### EXERCISE
Report every line of the data that includes "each".

### DATA PROVIDED
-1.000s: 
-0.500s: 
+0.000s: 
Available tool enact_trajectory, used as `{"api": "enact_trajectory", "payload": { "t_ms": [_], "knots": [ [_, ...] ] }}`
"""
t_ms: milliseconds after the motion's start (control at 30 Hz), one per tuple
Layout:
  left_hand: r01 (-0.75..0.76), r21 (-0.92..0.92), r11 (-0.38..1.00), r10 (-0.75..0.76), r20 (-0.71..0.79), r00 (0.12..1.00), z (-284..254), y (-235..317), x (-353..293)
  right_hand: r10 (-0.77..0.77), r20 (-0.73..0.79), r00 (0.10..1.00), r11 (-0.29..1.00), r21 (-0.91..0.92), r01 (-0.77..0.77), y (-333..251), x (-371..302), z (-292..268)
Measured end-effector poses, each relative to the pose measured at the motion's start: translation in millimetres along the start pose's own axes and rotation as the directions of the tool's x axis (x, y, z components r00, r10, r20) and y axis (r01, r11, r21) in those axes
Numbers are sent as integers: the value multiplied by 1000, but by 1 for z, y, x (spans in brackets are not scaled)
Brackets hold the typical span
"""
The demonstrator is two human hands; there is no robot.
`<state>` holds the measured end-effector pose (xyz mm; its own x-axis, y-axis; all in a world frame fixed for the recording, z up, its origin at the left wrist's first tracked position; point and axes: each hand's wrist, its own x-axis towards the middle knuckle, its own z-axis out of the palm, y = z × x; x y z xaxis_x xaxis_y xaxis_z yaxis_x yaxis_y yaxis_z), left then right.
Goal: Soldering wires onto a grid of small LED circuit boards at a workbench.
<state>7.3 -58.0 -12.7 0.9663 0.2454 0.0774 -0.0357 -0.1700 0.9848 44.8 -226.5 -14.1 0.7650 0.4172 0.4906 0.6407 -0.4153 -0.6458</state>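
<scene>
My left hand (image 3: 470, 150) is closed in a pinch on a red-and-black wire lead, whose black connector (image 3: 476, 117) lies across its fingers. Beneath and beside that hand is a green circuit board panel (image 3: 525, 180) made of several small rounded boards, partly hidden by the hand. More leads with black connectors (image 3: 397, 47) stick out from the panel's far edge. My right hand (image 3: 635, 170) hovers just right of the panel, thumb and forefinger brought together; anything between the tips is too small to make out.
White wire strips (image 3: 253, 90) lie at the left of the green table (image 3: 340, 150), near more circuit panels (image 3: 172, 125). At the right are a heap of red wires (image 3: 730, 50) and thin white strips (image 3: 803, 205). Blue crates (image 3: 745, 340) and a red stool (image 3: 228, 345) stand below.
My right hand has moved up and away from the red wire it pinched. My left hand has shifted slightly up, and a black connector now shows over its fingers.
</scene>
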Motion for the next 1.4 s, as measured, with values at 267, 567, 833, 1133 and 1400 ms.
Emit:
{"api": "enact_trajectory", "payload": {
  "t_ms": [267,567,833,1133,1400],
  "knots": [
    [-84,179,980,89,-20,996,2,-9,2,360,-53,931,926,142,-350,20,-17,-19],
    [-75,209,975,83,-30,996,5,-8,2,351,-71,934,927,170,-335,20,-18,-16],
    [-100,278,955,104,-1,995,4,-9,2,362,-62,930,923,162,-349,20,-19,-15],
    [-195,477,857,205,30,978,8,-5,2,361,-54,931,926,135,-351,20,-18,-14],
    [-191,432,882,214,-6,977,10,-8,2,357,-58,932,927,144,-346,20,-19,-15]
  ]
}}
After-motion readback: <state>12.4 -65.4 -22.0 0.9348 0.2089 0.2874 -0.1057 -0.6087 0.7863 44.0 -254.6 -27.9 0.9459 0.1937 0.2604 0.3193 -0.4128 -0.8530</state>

### EXERCISE RESPONSE
Measured end-effector poses, each relative to the pose measured at the motion's start: translation in millimetres along the start pose's own axes and rotation as the directions of the tool's x axis (x, y, z components r00, r10, r20) and y axis (r01, r11, r21) in those axes
`<state>` holds the measured end-effector pose (xyz mm; its own x-axis, y-axis; all in a world frame fixed for the recording, z up, its origin at the left wrist's first tracked position; point and axes: each hand's wrist, its own x-axis towards the middle knuckle, its own z-axis out of the palm, y = z × x; x y z xaxis_x xaxis_y xaxis_z yaxis_x yaxis_y yaxis_z), left then right.

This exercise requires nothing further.